T-Mobile Agrees to Pay $40 Million Fine for Using ‘False Ringtones’ in Rural Areas

The Associated Press
The Associated Press

T-Mobile has agreed to pay a $40 million fine for using banned “false ringtones,” especially in rural areas to “give the impression faulty calls were actually getting through.”

The Federal Communications Commission (FCC) explained that false ringtones “cause callers to believe that the phone is ringing at the called party’s premises when it is not,” which can “cause rural businesses to lose revenue, impede medical professionals from reaching patients in rural areas, cut families off from their relatives, and create the potential for dangerous delays in public safety communications.”

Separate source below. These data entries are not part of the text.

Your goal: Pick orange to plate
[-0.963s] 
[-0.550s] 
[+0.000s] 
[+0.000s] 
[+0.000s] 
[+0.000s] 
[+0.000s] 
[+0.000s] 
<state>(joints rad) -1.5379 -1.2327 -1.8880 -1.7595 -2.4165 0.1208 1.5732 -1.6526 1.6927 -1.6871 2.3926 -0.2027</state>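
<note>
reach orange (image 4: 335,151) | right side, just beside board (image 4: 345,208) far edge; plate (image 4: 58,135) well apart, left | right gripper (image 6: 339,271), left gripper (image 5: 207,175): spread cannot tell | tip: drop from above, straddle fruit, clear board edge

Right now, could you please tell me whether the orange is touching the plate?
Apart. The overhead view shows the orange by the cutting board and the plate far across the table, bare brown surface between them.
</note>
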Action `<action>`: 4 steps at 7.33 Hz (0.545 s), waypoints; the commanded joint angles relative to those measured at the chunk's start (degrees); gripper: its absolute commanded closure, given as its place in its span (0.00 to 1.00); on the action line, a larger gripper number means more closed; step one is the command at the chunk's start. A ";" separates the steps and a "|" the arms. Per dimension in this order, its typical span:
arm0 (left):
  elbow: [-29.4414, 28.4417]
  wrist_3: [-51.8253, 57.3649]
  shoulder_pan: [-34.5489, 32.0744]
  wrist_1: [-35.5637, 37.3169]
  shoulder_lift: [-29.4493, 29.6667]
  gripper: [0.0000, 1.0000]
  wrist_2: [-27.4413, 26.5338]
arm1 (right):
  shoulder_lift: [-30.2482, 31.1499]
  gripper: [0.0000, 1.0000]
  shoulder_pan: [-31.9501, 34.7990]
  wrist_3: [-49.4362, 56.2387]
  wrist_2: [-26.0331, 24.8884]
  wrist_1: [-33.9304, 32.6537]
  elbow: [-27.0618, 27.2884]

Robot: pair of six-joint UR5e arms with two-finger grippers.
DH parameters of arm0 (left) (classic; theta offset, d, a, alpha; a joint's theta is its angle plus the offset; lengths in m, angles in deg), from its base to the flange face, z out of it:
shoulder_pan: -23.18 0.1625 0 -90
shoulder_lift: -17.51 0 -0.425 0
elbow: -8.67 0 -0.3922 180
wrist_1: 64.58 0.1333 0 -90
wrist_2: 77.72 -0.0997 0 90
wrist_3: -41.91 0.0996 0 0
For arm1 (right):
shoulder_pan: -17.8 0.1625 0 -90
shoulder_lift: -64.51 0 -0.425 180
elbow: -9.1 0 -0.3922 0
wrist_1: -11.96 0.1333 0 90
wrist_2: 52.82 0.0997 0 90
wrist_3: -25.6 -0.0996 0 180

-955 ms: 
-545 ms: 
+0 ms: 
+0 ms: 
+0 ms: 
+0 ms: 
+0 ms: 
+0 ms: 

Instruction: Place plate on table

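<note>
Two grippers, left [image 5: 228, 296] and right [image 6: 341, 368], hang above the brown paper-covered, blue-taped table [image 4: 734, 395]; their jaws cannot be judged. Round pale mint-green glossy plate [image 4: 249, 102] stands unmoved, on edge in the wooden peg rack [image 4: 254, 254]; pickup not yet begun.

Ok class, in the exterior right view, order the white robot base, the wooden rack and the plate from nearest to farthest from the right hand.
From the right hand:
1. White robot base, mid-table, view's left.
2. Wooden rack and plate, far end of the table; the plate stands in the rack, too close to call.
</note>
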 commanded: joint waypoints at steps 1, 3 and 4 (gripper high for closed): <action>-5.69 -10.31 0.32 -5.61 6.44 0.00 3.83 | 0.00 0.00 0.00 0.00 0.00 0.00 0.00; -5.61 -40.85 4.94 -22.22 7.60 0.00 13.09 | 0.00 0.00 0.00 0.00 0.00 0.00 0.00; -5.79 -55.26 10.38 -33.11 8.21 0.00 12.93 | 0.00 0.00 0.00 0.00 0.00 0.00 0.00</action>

According to Reuters, T-Mobile, “acknowledged that false ring tones were used on hundreds of millions of long-distance rural calls in violation of FCC rules.”

The practice was described as “massively deceptive and harmful” by Democratic FCC Commissioner Mignon Clyburn, who claimed T-Mobile had used it on “billions of telephone calls to rural areas over the past several years.”

FCC Chairman Ajit Pai also released a statement, declaring, “[It] is a basic tenet of the nation’s phone system that calls be completed to the called party, without a reduction in the call quality — even when the calls pass through intermediate providers.”